In Italia circa un milione di individui deve convivere con le conseguenze di un ictus, che spesso conduce alla disabilità. Tuttavia, gli iter atti a fornire assistenza e riabilitazione sono attivi soltanto in sei delle nostre Regioni. Questo è quanto è emerso da uno studio condotto dalla A.L.I.Ce Italia Onlus e presentato nella Capitale nel corso di un convegno organizzato durante l'ultima giornata mondiale contro l'Ictus celebrata il 29 ottobre scorso.

Istituire un protocollo per gestire una situazione difficile

Nelle persone adulte l'ictus è la principale causa di disabilità e può generare una molteplicità di deficit a livello funzionale, che richiedono una riabilitazione differente a seconda del tipo di danno subito. Oltre alle paresi agli arti, più della metà dei pazienti presenta problemi alla vista e sono alte le percentuali anche di chi ha difficoltà nel respirare e deglutire, disturbi relativi al linguaggio e forme depressive.

Lo studio ha mostrato come i costi totali ammontino a 3,7 milioni di euro, dei quali un terzo necessari per il trattamento della fase più acuta e il resto è determinato dalla problematiche relative alla successiva disabilità.

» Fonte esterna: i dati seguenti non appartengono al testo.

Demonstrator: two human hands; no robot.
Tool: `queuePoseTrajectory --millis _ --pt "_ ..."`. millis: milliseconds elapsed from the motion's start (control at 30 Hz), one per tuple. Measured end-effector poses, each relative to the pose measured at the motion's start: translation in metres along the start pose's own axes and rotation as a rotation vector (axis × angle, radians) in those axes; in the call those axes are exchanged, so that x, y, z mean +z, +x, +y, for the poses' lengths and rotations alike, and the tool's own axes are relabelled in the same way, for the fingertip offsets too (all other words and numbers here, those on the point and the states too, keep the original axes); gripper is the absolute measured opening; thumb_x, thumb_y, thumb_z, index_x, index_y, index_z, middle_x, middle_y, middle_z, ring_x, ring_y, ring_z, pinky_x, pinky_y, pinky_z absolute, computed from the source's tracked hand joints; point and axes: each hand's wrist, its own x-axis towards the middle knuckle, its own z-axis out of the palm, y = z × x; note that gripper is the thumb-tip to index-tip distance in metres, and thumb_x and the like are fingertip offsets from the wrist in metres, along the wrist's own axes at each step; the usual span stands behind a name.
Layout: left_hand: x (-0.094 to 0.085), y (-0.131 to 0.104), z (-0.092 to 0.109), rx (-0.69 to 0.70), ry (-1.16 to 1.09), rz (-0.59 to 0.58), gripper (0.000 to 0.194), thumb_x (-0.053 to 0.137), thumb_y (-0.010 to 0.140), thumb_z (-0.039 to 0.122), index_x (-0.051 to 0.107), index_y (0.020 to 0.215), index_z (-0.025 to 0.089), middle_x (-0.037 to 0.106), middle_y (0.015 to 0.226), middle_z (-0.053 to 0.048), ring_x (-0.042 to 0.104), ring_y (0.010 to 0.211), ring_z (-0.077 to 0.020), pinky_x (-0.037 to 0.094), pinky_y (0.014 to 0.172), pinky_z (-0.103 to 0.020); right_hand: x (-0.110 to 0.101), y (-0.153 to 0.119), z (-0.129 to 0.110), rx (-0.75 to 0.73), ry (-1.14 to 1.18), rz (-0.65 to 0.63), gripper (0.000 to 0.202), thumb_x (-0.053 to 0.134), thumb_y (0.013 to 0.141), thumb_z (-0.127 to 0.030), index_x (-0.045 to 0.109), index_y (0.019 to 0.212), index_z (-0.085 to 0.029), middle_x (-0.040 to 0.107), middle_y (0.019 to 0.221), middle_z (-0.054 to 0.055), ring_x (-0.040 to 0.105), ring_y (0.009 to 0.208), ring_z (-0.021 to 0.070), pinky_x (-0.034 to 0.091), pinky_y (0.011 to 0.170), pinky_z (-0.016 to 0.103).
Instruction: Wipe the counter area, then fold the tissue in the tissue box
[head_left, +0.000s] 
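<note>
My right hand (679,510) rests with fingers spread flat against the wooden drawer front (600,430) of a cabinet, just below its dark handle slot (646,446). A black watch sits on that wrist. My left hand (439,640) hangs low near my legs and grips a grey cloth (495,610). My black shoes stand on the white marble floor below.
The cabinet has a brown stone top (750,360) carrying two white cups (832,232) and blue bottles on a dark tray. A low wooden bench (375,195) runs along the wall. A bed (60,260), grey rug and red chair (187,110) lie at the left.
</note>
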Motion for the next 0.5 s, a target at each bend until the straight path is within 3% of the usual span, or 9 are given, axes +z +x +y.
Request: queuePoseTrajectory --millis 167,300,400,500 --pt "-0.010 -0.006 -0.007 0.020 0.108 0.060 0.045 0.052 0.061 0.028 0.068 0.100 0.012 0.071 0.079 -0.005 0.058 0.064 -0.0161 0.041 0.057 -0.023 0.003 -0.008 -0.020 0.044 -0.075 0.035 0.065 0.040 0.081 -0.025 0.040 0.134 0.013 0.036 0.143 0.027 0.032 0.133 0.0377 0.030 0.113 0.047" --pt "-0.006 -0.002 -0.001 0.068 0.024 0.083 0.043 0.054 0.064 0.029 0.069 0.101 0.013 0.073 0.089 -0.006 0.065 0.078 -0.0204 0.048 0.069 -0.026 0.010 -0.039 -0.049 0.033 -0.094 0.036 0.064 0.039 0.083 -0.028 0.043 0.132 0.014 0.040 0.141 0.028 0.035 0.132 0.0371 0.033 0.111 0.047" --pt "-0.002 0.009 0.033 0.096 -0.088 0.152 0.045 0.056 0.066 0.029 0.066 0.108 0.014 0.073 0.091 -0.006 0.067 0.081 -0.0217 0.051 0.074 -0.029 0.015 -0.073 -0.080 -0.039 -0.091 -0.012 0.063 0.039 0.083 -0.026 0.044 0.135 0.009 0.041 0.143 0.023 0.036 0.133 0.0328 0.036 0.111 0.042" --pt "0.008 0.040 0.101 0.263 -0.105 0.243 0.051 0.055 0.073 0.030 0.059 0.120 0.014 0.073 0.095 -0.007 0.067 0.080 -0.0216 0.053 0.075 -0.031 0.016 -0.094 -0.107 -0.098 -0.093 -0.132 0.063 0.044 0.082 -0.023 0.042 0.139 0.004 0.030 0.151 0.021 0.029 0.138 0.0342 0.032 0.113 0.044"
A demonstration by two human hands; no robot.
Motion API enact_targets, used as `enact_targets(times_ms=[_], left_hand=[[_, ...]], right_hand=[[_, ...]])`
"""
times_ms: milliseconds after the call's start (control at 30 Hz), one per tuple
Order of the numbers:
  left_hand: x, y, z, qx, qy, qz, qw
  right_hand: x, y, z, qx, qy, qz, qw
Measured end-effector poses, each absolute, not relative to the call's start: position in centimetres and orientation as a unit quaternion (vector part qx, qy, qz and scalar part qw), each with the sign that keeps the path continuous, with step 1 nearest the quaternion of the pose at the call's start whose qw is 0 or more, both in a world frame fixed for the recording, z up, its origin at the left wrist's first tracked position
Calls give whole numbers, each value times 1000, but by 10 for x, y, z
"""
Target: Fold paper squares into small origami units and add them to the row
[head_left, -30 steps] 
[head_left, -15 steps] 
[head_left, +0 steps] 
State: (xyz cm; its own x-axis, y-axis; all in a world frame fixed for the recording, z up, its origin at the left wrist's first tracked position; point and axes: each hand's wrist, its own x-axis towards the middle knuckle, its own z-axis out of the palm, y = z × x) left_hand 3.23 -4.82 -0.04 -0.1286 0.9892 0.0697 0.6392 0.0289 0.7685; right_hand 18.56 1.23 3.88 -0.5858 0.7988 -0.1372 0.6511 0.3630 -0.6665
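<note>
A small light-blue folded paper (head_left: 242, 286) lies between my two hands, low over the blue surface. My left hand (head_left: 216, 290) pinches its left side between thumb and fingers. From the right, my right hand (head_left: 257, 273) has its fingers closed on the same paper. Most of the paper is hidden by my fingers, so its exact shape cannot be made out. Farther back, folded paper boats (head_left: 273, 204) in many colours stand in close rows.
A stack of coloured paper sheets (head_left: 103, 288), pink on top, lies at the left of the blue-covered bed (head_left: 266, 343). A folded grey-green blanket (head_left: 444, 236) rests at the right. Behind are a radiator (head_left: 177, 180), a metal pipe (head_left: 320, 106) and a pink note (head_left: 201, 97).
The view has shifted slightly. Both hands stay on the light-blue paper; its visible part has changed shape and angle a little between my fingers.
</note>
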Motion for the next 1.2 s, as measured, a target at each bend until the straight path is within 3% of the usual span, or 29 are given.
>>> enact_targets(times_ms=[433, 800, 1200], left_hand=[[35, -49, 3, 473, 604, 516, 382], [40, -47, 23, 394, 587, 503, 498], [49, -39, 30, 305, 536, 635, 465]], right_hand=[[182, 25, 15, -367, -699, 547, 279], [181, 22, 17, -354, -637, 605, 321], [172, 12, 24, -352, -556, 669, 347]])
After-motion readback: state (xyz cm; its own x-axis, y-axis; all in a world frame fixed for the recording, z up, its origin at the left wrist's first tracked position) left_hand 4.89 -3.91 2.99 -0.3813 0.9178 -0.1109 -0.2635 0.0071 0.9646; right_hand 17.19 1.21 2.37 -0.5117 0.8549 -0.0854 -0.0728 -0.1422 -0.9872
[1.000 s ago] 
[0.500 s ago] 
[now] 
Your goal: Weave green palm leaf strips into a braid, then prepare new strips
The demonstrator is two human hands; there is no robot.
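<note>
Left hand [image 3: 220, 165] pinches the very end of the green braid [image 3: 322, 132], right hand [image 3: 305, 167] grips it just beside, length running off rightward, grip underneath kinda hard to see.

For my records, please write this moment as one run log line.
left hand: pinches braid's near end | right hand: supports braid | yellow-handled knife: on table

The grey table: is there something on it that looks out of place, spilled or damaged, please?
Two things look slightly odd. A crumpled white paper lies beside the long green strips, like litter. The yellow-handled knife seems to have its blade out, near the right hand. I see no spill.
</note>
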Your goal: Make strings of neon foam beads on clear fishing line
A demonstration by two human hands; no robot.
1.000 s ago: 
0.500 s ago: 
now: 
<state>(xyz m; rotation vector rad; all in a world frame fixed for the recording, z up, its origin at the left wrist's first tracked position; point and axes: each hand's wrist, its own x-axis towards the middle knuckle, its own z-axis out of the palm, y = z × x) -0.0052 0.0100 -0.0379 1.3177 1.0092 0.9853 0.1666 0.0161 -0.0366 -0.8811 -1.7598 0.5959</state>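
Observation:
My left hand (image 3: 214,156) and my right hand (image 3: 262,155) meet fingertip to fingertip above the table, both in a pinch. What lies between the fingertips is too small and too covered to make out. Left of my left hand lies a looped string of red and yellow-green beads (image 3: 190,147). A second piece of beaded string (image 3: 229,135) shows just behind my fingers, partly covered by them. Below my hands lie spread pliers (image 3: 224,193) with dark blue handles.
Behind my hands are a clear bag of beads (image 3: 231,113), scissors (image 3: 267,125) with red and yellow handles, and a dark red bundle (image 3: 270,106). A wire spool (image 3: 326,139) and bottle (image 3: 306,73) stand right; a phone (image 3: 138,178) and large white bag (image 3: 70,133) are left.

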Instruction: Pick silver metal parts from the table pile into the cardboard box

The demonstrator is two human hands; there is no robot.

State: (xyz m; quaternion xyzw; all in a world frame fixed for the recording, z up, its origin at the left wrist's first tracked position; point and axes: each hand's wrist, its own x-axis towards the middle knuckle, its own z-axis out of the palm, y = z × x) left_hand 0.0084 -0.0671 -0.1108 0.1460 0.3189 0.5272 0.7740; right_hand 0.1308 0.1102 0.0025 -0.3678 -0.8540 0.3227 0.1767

E non basta, perché a queste spese vanno aggiunte anche quelle affrontate dalle famiglie, senza considerare che quasi il 70% dei pazienti deve obbligatoriamente lasciare il lavoro.

Lo studio ha evidenziato come in Italia non sempre la riabilitazione venga avviata in modo tempestivo e portata avanti continuativamente e con piani riabilitativi individuali adattati al singolo, tanto che Nicoletta Reale, presidente di A.L.I.Ce Italia, ha sottolineato l'importanza di arrivare a stilare un protocollo uniforme da poter seguire.

Un approccio tempestivo e interdisciplinare per evitare l'invalidità permanente

Sicuramente negli ultimi tempi la situazione relativa al tasso di mortalità è migliorata, considerando che al momento, sui 200mila casi di ictus registrati su base annuale, l'80% delle volte il paziente riesce a sopravvivere.

Il problema, però, è che oltre un quarto delle persone colpite si ritrova a perdere l'autonomia, il che porta ad avere più sopravvissuti che necessitano di una riabilitazione tempestiva. Per uno stesso paziente, inoltre, spesso occorre un approccio interdisciplinare e Antonino Salvia, direttore sanitario della Fondazione Santa Lucia, ha spiegato come, in mancanza di una risposta idonea a queste necessità di neuroriabilitazione specializzata, i costi generali dall'ictus finiscano per tramutarsi dallo scopo di ridare l'autonomia al paziente alla gestione di un'invalidità che diventa permanente.